[Provided material — start]

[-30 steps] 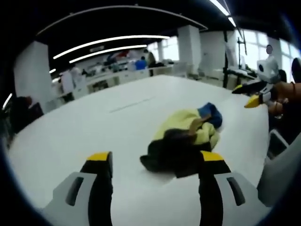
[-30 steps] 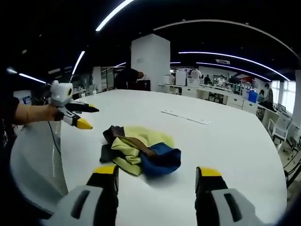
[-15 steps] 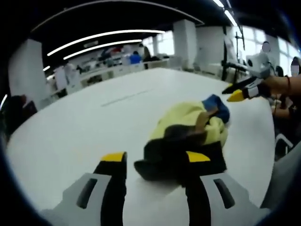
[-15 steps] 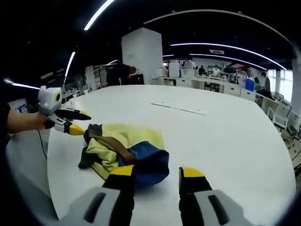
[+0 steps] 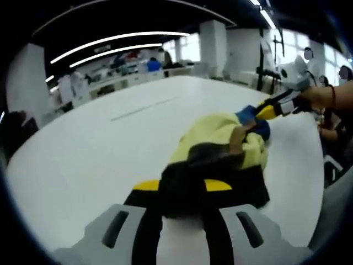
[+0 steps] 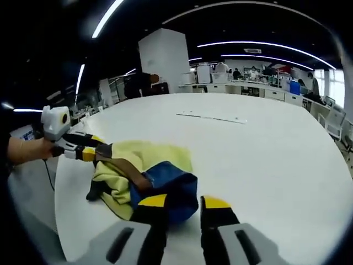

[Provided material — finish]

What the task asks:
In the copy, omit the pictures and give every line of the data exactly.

Task answer:
[-30 steps] 
[-30 steps] 
[-15 steps] 
[-15 steps] 
[+0 steps] 
[+0 steps] 

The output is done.